===== Provided material

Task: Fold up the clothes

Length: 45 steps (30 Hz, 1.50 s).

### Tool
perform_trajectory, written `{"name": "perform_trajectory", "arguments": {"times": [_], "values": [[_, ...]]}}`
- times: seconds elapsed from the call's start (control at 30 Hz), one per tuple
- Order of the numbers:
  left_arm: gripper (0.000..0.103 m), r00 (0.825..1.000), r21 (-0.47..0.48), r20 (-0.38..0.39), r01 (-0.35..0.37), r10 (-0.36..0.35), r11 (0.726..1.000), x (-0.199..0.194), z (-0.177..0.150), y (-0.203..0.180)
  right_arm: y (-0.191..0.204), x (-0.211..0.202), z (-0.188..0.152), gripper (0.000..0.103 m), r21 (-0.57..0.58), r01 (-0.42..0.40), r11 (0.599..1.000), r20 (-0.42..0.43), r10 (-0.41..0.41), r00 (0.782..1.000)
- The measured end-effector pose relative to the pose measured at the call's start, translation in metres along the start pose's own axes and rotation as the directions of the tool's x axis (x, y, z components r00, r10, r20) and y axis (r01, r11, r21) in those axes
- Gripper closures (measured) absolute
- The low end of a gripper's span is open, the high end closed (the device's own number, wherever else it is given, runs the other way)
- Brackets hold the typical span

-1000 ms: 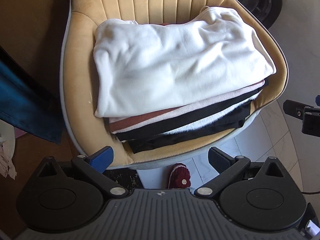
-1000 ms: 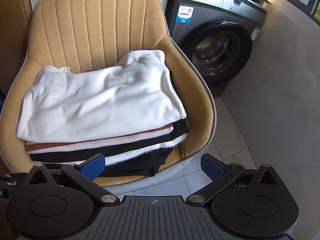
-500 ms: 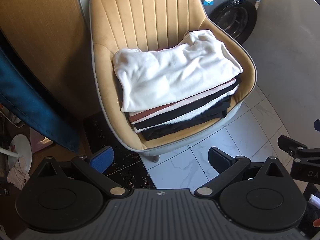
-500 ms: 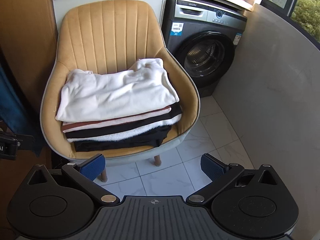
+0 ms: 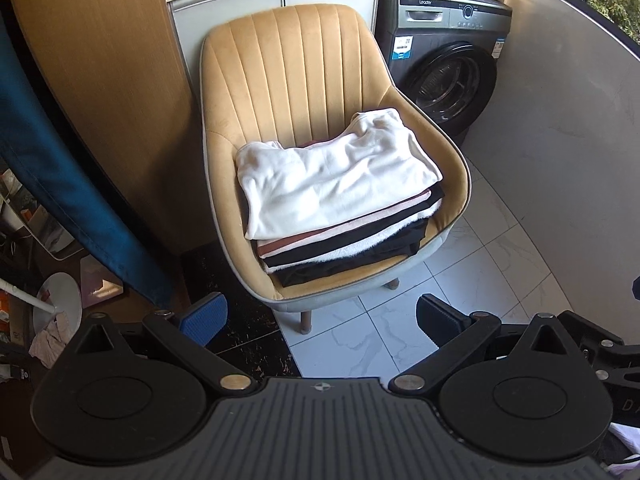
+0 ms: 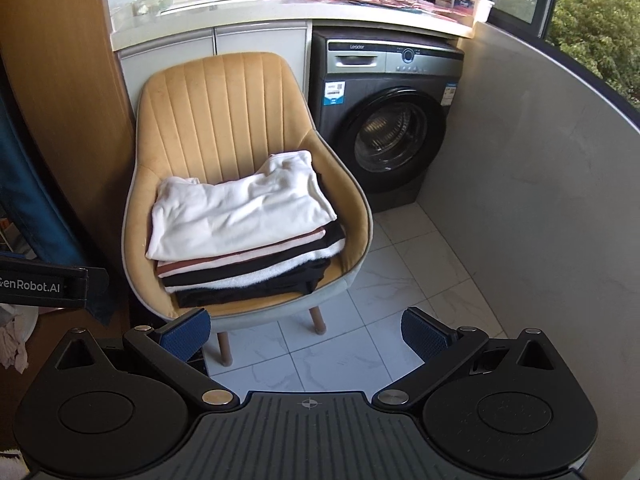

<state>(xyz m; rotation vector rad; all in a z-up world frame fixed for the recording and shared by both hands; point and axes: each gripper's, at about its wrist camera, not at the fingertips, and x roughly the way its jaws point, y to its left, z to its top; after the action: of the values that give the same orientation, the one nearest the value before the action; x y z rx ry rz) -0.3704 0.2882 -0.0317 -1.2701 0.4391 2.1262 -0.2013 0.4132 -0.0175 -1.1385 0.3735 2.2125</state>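
Observation:
A stack of folded clothes rests on the seat of a tan upholstered chair. A white garment lies on top, with rust, pink, black and white layers under it. My left gripper is open and empty, well back from the chair over the floor. My right gripper is also open with nothing between its fingers, at a similar distance. The left gripper's body shows at the left edge of the right wrist view.
A dark front-loading washing machine stands right of the chair under a white counter with bottles. A grey curved wall closes the right side. A wooden panel and blue fabric stand left. White tiles cover the floor.
Both grippers have pulled back and up from the chair. The stack, close in front a second ago, now looks small, and the washing machine and counter have come into view.

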Motion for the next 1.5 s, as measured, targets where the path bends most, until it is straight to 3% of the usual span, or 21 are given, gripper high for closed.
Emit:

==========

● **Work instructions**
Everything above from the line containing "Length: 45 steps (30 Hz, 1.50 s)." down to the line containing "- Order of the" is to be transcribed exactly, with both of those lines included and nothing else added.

● **Answer section**
Length: 45 steps (30 Hz, 1.50 s).

### Tool
perform_trajectory, written `{"name": "perform_trajectory", "arguments": {"times": [_], "values": [[_, ...]]}}`
- times: seconds elapsed from the call's start (control at 30 Hz), one per tuple
- Order of the numbers:

Nothing more is needed for this exercise.